Looting by council betrays people's hope, harms legacy of Collins Chabane
Two weeks ago a Limpopo local newspaper, The Mirror, published a disturbing article detailing a case of corruption amounting to R900,000 at the Collins Chabane municipality, as flagged by the auditor-general.
The article was a reminder of events not so long ago when the communities of Malamulele were at loggerheads with the government, demanding their own municipality. They had argued that their municipality at the time, Thulamela local municipality, was stalling in the delivery of basic services, all because it was domiciled in Thohoyandou.
The long-running battle for a separate municipality disrupted the economy of Malamulele, including schooling in the town and surrounding villages.
This was due to the shutdown Malamulele was put under by the protest, rendering the town vulnerable to arsonists and looters who damaged public infrastructure and property, and looted shops.
The Municipal Demarcation Board had earlier decided that a separate municipality for Malamulele was not feasible, saying the area's economy was not stable enough and that a municipality in such a poverty-stricken area meant it will exclusively rely on the government grants to work.
Regardless, the people of Malamulele remained resolute until their demand for a divorce from Thulamela was granted, via the formation of a new local authority which was later named Collins Chabane municipality.
Naming it after the deceased former cabinet minister, who was from Malamulele and a committed stalwart to social justice, raised hopes even higher.
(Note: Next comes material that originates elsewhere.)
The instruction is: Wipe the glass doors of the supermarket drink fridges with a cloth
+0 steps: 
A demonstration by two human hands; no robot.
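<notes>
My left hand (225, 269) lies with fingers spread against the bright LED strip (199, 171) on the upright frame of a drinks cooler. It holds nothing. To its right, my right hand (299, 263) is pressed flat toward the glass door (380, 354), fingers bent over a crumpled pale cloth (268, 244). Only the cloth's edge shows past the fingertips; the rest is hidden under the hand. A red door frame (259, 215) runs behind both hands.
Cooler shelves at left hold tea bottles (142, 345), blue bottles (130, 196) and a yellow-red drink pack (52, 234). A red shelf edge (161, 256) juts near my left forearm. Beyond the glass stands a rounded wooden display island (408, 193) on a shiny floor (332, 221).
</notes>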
Chabane was also known as a humble, hard-working minister who spurned VIP status until a road crash cut short his life.
So, his name attached to the municipality established to transform the socioeconomic conditions of the poor, expectations were also high that the municipality's administration would be known for nothing but excellence, guided by high moral standards.
Ordinarily, when a municipality is named after a fallen hero, expectations are that the political leadership, the council, municipal manager and employees would in executing their duties mirror that fallen hero's governance track record. Morever, Chabane was passionate about service delivery issues at grassroots level.
However, a few years down the line since its establishment, the Collins Chabane municipality is proving that our expectations were misplaced.
Though there were murmurs of suspicion that the call for a separate municipality was driven hard by local politicians who were looking to benefit materially, the residents had so much hope for the merits of the fight.
Today, it's all now visible that, like a sly crocodile hiding in the deep for prey, looters were also waiting in the wings to pounce.
For this bunch of "leaders", it does not matter to them that the local authority they are stealing from has limited resources.
The transfer of R900,000 to a service provider who did not render any service to the municipality speaks volumes and cannot be ignored.
To our dismay, the municipality dismisses the transaction as a mistake.
Such a disgraceful act raises eyebrows and requires deep introspection as to whether the call for a municipality was a genuine one advanced in the interest of the poor or a fight for the platform to eat?
Now that the looting is in full swing at Collins Chabane, these criminal acts must be dealt with according to the law.
If no action is taken against the offending officials, efforts to transform the lives of the poor would be deferred.
One wonders where will the people of Malamulele look to for a better life if the municipality they fought for is becoming the playground for corrupt rascals?